His work as a mentalist has apparently has scored him some neat gigs....


----------



## anthonyferguson (Oct 29, 2011)

I was really impressed.... I'd have been really interested to be there myself. Especially in the first, during the real experiment. I have to say it's very easy to be sceptical when it comes to these sorts of things. I hope it's all true!


----------



## Spinedriver (Oct 29, 2011)

anthonyferguson said:


> I was really impressed.... I'd have been really interested to be there myself. Especially in the first, during the real experiment. I have to say it's very easy to be sceptical when it comes to these sorts of things. I hope it's all true!




That's the thing, I'm a fan of Penn & Teller so they're ALL about uncovering secrets of post-hypnotic suggestion and things that can very easily be faked. As for hypnotizing people in a theater setting, part of it comes in as the subject not wanting to make the hypnotist look silly by not being able to make the person do whatever he's suggesting, so they just go along with it. That's why I enjoyed the 2nd episode a lot more because it was a straight up behavior experiment. No tricks, no secrets, just putting people in a situation and seeing how they react. There have been a few documentaries on the Stamford Prison Experiment as well (if you haven't heard of it, you really should look into it.. it's absolutely fascinating). But yeah, that game show episode was one of the most entertaining shows I've seen in a while.


----------



## Spinedriver (Oct 29, 2011)

Explorer said:


> Derren Brown? The author of "Pure Effect" and "Pure Magic?" Interesting. I don't watch much TV, but his books (at least his early ones) were neat, not really methods, but more philosophical in the way of Eugene Burger and Tom Waters.
> 
> His work as a mentalist has apparently has scored him some neat gigs....
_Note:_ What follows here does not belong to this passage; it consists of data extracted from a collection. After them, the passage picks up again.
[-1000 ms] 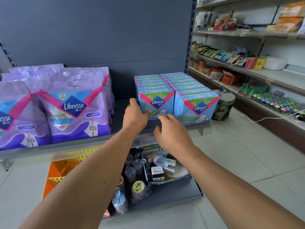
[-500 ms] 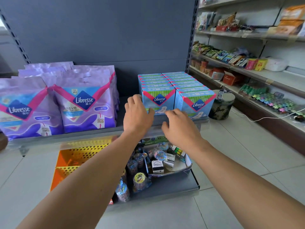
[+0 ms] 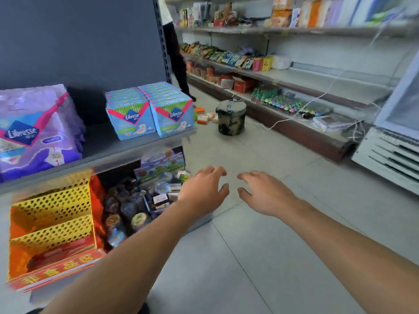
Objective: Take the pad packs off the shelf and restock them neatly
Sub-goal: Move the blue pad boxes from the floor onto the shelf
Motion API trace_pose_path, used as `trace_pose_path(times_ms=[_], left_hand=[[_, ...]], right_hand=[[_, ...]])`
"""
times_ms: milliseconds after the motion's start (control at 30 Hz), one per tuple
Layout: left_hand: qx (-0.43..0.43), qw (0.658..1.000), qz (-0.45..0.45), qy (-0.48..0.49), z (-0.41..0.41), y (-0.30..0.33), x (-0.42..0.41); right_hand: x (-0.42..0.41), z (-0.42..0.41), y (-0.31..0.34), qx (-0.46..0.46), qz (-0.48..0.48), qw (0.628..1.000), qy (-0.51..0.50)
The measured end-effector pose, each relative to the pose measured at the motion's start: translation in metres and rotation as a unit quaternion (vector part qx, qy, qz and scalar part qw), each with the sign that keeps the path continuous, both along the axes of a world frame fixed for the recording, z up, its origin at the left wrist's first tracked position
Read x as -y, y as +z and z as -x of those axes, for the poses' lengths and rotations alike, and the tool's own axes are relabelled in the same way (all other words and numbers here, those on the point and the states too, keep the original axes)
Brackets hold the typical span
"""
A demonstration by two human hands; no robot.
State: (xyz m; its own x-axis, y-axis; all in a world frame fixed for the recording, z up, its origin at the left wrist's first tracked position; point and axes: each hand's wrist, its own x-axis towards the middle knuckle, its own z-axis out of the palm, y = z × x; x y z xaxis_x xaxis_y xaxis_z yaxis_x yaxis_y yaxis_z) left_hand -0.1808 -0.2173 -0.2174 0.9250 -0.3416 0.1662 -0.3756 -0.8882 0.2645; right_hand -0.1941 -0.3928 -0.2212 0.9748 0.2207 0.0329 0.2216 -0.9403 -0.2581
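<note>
Blue pad packs [image 3: 149, 112] in 2 rows on shelf [image 3: 127, 143]; both hands [image 3: 204, 191] empty.

A: What kind of room is it?
B: A small shop. The floor [image 3: 260, 234] has pale grey tiles with thin dark joints.
A: And the furniture?
B: At the left stands a rack with a dark grey back panel [image 3: 79, 37] and a perforated upright post [image 3: 162, 41]. Along the right wall [image 3: 328, 53], which is pale, run long wall shelves [image 3: 317, 75] full of snacks.
A: Anything on the floor?
B: A round camouflage stool [image 3: 231, 120] stands in the aisle. A white cable [image 3: 294, 114] hangs beside the shelves, and a white cooler [image 3: 394, 141] is at the far right.
</note>
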Motion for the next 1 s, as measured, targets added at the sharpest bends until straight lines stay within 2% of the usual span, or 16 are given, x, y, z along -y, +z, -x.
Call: trace_pose_path(times_ms=[233,433,600,667,800,900,1000], left_hand=[[-0.099,0.985,-0.061,-0.127,0.016,-0.086,0.176],[-0.194,0.949,-0.088,-0.232,0.041,-0.199,0.325],[-0.260,0.923,-0.101,-0.264,0.049,-0.301,0.416],[-0.280,0.918,-0.106,-0.261,0.048,-0.337,0.439],[-0.313,0.909,-0.112,-0.251,0.043,-0.391,0.463],[-0.328,0.908,-0.101,-0.239,0.037,-0.415,0.467],[-0.335,0.909,-0.096,-0.229,0.029,-0.428,0.465]], right_hand=[[0.169,0.074,-0.097,-0.135,-0.009,0.978,-0.161],[0.280,0.135,-0.227,-0.240,-0.063,0.919,-0.305],[0.346,0.151,-0.325,-0.270,-0.103,0.866,-0.408],[0.368,0.147,-0.358,-0.268,-0.087,0.861,-0.424],[0.411,0.127,-0.404,-0.251,0.003,0.880,-0.403],[0.439,0.115,-0.434,-0.271,0.055,0.884,-0.378],[0.456,0.111,-0.457,-0.303,0.062,0.875,-0.374]])
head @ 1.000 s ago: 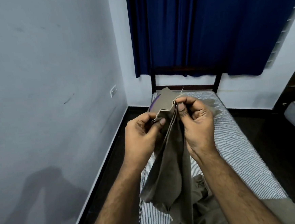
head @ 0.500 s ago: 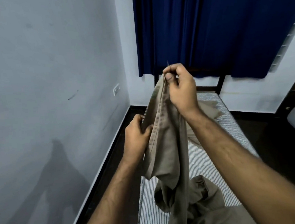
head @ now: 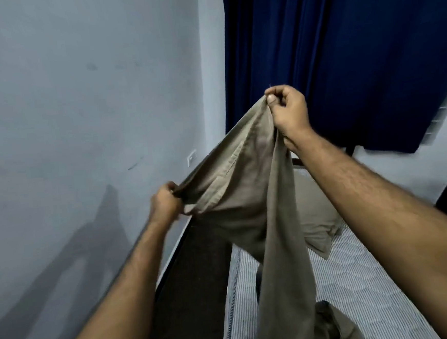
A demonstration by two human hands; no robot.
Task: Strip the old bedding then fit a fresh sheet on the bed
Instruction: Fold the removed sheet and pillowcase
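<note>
- The step in hand looks like the second half of the task: the mattress [head: 360, 287] lies bare and striped, so the old bedding seems already stripped, and a fresh sheet [head: 248, 194] is being opened out.
- The right hand [head: 288, 110], up at about 1 o'clock in the view, pinches a top corner of the sheet between thumb and curled fingers [head: 273, 100].
- The left hand [head: 164, 202], lower at about 9 o'clock, grips the same hemmed edge in a closed fist; the edge runs taut between the two hands.
- The rest of the khaki sheet hangs down from that edge and bunches on the mattress toward 6 o'clock.
- A pillow [head: 314, 215] in matching cloth lies on the mattress behind the hanging sheet, toward the head of the bed, below the blue curtain [head: 341, 53].
- Next move, by my judgement: spread the hands farther apart along the hem to find the full width, then throw the cloth out over the mattress.
- The pillow will probably need lifting clear so the sheet can lie flat under it.
</note>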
As far as I know it is the same person. I've never heard of him before watching the shows. I was just browsing the 'net when I came across them and they sounded interesting, so the wife & I watched them and were quite impressed. Not so much by the hypnotist aspect of it but more by the fact that he predicted exactly how the subjects would behave. Mind you the footage shown could have been attempt number 17 but who's to say.


----------